## A Parallel programming tip for Mathematica

Someone emailed me recently complaining that the ParallelTable function in Mathematica didn’t work. In fact it made his code slower! Let’s take a look at an instance where this can happen and what we can do about it. I’ll make the problem as simple as possible to allow us to better see what is going on.

Let’s say that all we want to do is generate a list of the prime numbers as quickly as possible using Mathematica. The code to generate the first 20 million primes is very straightforward.

primelist = Table[Prime[k], {k, 1, 20000000}];

To time how long this list takes to calculate we can use the AbsoluteTime function as follows.

t = AbsoluteTime[]; primelist = Table[Prime[k], {k, 1, 20000000}]; time2 = AbsoluteTime[] - t

This took about 63 seconds on my machine. Taking a quick look at the Mathematica documentation we can see that the parallel version of Table is, obviously enough, ParallelTable. What could be simpler? So, to spread this calculation over both processors in a dual-core laptop we simply need to do the following

t = AbsoluteTime[]; primelist = ParallelTable[Prime[k], {k, 1, 20000000}]; time2 = AbsoluteTime[] - t

The result? 98 seconds! So, it seems that the parallel version is more than **50% SLOWER**! My correspondent was right – ParallelTable doesn’t seem to work at all.

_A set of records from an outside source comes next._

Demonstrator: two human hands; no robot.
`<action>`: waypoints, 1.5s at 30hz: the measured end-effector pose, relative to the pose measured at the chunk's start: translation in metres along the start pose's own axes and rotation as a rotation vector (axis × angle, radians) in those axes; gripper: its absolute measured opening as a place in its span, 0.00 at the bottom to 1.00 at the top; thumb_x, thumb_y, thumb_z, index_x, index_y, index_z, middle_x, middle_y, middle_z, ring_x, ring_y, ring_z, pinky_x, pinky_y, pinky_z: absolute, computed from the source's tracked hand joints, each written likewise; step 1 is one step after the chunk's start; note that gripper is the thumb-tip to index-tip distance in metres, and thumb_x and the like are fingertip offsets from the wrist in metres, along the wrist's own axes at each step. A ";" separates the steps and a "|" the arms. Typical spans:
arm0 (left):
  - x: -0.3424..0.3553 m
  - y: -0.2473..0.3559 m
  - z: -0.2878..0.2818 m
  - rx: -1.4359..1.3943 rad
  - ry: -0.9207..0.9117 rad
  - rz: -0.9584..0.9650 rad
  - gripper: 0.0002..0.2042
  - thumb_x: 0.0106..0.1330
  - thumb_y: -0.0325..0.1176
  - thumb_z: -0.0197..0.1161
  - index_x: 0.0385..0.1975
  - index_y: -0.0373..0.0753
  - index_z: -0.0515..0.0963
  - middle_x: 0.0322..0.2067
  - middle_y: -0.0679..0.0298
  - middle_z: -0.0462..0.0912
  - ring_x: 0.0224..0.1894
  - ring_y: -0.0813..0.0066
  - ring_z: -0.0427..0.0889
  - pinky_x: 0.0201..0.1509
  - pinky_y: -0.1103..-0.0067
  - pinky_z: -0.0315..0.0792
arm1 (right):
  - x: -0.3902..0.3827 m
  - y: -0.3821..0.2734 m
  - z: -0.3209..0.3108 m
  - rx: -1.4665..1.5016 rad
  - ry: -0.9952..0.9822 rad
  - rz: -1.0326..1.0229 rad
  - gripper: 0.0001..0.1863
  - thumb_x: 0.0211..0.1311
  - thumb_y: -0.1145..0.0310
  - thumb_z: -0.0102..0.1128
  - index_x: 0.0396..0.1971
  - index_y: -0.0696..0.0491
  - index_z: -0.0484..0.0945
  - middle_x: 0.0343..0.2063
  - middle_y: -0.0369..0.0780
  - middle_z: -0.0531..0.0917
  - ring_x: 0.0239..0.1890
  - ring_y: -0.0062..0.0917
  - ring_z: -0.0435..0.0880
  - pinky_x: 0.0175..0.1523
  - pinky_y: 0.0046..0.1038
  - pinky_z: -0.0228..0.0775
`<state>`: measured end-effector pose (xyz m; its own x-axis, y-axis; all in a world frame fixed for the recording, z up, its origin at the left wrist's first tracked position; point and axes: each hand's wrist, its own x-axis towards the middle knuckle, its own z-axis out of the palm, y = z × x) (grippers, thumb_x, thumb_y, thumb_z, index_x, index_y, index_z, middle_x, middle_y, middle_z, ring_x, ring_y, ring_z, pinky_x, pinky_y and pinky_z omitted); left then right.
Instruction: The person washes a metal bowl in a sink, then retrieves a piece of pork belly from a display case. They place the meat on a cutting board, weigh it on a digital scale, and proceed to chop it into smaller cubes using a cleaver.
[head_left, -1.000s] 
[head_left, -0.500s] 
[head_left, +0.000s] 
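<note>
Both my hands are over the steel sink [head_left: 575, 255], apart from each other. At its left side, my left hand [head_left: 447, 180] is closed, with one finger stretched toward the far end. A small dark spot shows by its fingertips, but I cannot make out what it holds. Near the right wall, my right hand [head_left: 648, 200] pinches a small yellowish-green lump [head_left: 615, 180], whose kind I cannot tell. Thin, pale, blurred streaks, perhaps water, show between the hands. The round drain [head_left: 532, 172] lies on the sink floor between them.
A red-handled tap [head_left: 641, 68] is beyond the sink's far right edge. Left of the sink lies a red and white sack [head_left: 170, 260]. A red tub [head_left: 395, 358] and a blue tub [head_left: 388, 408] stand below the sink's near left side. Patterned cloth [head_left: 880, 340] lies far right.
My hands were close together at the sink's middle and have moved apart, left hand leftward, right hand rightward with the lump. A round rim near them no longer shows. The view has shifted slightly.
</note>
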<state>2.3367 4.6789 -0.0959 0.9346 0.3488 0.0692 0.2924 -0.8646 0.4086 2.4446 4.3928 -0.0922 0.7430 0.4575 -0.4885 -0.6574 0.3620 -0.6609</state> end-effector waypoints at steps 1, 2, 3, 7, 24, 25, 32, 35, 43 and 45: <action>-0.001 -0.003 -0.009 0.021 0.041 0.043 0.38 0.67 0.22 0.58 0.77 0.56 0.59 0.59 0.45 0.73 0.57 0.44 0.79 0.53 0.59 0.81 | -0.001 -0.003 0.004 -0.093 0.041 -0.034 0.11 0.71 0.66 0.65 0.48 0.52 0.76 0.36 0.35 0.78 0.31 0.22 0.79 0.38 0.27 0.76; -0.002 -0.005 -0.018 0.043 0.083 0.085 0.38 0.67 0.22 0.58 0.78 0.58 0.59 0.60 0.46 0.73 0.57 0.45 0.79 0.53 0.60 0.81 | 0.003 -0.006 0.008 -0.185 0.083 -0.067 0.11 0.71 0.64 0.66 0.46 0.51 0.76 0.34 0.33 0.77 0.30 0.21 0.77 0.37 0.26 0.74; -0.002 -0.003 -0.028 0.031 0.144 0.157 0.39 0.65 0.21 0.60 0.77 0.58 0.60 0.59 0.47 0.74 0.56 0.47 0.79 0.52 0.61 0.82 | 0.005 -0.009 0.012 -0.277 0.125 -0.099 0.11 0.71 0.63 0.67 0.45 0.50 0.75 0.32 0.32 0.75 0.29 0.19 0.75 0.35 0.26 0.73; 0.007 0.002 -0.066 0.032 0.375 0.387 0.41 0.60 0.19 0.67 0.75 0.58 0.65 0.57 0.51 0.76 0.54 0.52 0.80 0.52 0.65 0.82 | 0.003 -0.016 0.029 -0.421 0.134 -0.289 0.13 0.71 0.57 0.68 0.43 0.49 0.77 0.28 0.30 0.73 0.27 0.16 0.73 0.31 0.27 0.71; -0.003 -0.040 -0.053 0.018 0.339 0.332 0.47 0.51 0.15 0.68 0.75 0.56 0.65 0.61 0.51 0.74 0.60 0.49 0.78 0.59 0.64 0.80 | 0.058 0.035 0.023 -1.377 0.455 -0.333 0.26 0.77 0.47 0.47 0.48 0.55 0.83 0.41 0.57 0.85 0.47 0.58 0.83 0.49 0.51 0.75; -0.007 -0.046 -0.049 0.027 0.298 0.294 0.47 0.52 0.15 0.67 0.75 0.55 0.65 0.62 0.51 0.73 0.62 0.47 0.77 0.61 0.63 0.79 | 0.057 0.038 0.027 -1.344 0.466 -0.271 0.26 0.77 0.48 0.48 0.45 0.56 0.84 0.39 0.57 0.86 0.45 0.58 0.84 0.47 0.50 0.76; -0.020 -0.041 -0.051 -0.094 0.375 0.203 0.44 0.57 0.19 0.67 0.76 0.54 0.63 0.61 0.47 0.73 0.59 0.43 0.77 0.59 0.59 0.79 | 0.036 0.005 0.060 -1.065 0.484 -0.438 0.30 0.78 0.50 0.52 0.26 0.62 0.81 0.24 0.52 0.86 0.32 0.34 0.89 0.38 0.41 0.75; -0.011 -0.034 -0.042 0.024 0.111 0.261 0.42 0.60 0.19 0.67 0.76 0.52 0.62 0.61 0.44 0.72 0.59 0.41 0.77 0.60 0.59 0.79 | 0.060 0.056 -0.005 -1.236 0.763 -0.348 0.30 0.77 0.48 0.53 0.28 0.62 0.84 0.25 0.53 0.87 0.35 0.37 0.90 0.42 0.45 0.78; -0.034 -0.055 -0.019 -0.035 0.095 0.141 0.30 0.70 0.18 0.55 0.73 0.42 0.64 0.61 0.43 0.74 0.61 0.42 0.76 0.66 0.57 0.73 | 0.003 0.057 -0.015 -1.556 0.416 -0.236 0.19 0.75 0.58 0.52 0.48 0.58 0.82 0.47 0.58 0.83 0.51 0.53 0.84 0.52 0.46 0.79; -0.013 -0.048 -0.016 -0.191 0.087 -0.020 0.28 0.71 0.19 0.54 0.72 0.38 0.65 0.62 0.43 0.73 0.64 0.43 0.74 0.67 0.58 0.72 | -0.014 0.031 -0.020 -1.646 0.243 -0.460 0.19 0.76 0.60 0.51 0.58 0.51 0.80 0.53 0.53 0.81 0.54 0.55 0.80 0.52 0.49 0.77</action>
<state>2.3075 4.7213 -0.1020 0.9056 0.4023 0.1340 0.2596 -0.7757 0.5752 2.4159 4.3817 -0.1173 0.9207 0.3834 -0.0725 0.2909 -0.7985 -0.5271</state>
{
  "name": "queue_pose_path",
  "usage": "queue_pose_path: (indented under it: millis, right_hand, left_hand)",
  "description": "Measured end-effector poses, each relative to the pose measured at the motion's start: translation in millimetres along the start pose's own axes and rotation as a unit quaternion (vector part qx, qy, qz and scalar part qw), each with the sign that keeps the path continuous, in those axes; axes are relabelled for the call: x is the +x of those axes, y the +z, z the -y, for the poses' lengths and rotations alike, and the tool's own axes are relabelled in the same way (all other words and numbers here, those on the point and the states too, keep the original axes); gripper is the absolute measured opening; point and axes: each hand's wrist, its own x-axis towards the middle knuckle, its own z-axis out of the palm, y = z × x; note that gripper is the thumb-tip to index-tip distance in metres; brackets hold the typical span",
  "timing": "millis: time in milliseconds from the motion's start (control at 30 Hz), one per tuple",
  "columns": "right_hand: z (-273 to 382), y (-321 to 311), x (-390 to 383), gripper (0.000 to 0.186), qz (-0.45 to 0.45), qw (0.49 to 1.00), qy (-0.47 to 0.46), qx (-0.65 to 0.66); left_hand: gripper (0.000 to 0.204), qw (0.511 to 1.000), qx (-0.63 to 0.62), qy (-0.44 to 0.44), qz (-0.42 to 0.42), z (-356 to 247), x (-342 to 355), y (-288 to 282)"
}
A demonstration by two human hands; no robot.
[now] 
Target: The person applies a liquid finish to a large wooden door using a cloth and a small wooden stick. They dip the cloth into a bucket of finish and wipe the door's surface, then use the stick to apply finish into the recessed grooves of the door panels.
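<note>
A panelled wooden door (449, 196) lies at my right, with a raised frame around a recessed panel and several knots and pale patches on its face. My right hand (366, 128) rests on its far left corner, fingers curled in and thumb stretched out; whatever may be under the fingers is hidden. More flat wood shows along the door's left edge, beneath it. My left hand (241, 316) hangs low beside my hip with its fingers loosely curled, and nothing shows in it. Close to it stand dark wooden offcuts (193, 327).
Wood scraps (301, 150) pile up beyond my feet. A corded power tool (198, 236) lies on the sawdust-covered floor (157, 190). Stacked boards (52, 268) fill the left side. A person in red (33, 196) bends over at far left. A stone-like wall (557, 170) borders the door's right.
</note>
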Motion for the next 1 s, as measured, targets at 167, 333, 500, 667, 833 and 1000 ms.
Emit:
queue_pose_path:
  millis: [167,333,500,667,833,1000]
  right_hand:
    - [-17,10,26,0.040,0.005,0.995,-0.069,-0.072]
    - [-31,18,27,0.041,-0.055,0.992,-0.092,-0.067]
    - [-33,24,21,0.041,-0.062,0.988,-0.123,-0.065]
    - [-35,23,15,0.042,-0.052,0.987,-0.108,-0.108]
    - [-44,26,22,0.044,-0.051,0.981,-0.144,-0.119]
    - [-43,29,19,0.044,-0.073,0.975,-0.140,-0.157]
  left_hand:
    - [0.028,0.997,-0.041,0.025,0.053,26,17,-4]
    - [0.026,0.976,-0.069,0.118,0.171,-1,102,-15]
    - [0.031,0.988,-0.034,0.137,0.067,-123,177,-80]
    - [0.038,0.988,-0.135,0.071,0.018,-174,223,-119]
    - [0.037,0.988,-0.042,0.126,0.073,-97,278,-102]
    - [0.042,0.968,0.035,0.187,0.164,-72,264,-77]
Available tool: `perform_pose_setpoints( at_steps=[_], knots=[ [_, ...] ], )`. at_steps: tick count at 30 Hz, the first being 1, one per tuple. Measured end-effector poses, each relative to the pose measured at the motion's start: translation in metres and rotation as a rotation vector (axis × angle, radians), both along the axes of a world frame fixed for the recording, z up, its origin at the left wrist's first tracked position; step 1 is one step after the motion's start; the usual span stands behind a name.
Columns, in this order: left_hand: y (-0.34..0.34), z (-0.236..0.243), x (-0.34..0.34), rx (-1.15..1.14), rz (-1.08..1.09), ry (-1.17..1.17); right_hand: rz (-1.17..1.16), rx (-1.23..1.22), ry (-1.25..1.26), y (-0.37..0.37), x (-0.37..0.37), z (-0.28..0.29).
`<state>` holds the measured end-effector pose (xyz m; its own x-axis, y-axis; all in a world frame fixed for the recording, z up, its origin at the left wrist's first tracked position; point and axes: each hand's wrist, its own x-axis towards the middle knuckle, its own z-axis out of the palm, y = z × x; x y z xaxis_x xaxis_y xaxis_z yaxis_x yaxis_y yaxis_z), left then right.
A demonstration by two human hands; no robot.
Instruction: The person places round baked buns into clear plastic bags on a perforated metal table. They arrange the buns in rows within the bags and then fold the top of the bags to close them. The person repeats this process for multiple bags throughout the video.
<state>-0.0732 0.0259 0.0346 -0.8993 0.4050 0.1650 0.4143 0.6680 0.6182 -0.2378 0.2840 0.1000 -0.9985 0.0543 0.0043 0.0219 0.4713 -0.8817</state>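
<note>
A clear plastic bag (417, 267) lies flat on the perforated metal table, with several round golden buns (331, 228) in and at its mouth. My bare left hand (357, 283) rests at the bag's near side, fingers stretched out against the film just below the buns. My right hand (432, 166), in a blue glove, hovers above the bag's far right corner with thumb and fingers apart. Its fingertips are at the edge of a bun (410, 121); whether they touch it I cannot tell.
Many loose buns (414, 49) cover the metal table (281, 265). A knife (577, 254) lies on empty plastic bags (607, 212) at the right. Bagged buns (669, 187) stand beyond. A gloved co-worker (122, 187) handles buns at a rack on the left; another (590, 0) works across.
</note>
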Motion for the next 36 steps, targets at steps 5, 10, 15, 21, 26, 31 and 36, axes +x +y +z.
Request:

Before we send a message to Wolfram Tech Support though, let’s dig a little deeper. It turns out that a single evaluation of

Prime[k] for any given k is very quick – even for high k. Prime[100000000] evaluates in a tiny fraction of a second for example (try it! – it really is astonishingly quick.)

What I suspect is happening here is that when you move to the parallel version, the kernels spend most of the time communicating with each other rather than actually calculating anything. I think that ParallelTable does something roughly like the following.

Kernel1:Give me a k.

Master:have k=1.

Kernel2:Give me a k.

Master:have k=2

Kernel1:I’ve done k=1 and the answer is 2, give me another k

Master: have k=3

kernel2:I’ve done k=2 and the answer is 3, give me another k etc

So, the kernels spend more time talking about the work that needs to be done rather than actually doing it. Also, for various reasons, kernel1 and kernel2 might get out of sync and so the Master kernel may end up with a list out of order. If so then it will need to reorder the lists at the end of the calculations and so that’s even more time taken.

So, my approach was to try and reduce the amount of communication between kernels to something like

Master: Kernel 1 – you go away and get me first 10 million primes. Don’t bother me until it’s done.

Master: kernel 2 – you go away and get me the second 10 million. Don’t bother me until it’s done.

The following Mathematica code does this.

t = AbsoluteTime[]; job1 = ParallelSubmit[Table[Prime[k], {k, 1, 10000000}]]; job2 = ParallelSubmit[Table[Prime[k], {k, 10000001, 20000000}]]; {a1, a2} = WaitAll[{job1, job2}]; time2 = AbsoluteTime[] - t

This works in 40 seconds compared to the original time of 62 seconds. Not a 2x speedup but not too shabby for so little extra work on our part.

The moral of the story? Make sure that your code spends more time actually doing work than it does just talking about it.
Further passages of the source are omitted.